WHAT IS REQUIRED ▸ Give the count of lines in the entries below that contain the string "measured", and only that count.

EXTRACTED ENTRIES ▸
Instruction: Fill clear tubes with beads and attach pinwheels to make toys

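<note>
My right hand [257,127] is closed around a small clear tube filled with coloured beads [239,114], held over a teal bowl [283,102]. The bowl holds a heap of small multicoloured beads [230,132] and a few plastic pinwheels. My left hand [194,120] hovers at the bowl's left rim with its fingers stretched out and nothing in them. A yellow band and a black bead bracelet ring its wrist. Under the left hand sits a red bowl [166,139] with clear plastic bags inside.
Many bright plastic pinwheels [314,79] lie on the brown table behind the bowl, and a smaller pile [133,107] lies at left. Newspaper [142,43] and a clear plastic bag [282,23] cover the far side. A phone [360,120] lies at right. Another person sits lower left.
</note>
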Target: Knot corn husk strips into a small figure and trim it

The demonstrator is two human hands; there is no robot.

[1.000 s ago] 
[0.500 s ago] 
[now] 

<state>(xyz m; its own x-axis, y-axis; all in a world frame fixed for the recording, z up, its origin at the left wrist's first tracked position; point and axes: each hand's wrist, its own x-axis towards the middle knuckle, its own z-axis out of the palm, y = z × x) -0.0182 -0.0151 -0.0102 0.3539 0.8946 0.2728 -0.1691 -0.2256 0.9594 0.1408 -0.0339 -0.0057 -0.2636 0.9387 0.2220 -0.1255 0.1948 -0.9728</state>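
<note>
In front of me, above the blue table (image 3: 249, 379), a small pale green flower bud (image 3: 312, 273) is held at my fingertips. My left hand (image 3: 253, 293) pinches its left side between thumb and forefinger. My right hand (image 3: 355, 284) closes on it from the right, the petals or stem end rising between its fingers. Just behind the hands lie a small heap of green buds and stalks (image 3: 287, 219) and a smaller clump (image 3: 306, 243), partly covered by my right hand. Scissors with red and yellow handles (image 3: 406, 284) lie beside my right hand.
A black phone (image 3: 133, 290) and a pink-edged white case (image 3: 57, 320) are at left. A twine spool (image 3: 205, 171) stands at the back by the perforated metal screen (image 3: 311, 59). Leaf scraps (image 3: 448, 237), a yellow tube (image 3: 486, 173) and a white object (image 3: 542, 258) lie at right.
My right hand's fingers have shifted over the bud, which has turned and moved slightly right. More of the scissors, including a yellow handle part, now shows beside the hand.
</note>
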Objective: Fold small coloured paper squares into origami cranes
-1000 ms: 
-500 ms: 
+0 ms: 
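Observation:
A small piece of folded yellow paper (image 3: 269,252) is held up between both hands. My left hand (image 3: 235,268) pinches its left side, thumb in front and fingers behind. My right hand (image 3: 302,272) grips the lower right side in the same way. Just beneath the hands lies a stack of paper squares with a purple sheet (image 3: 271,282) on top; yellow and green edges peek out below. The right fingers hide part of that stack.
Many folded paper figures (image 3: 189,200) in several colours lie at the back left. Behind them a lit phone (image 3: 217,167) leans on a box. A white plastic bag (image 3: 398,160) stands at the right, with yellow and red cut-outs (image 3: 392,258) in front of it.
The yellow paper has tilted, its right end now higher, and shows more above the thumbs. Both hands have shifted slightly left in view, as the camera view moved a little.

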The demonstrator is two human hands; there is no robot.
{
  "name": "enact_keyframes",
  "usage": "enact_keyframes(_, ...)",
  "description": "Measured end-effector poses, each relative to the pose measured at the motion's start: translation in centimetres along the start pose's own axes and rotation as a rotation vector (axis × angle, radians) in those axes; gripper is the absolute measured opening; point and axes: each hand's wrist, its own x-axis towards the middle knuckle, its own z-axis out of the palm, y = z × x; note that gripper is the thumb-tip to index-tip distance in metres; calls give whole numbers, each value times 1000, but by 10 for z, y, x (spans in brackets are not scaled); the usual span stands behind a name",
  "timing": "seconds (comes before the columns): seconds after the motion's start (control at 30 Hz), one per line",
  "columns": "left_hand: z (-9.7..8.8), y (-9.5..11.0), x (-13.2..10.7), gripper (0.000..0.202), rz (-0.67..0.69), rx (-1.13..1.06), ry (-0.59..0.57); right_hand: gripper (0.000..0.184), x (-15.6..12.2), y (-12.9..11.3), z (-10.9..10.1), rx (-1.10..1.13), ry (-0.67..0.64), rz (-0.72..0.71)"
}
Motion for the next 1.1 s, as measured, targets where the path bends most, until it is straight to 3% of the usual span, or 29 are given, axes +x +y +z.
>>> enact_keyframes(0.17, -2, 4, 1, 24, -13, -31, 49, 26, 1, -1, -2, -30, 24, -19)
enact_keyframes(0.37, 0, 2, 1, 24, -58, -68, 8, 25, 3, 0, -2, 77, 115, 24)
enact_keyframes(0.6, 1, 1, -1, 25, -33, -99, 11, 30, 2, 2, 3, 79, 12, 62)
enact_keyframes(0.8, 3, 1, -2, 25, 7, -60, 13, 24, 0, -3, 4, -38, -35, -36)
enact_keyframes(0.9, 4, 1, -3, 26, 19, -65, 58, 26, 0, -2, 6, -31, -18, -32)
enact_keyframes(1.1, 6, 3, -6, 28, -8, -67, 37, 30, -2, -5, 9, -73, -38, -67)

YOUR RESPONSE ▸ 2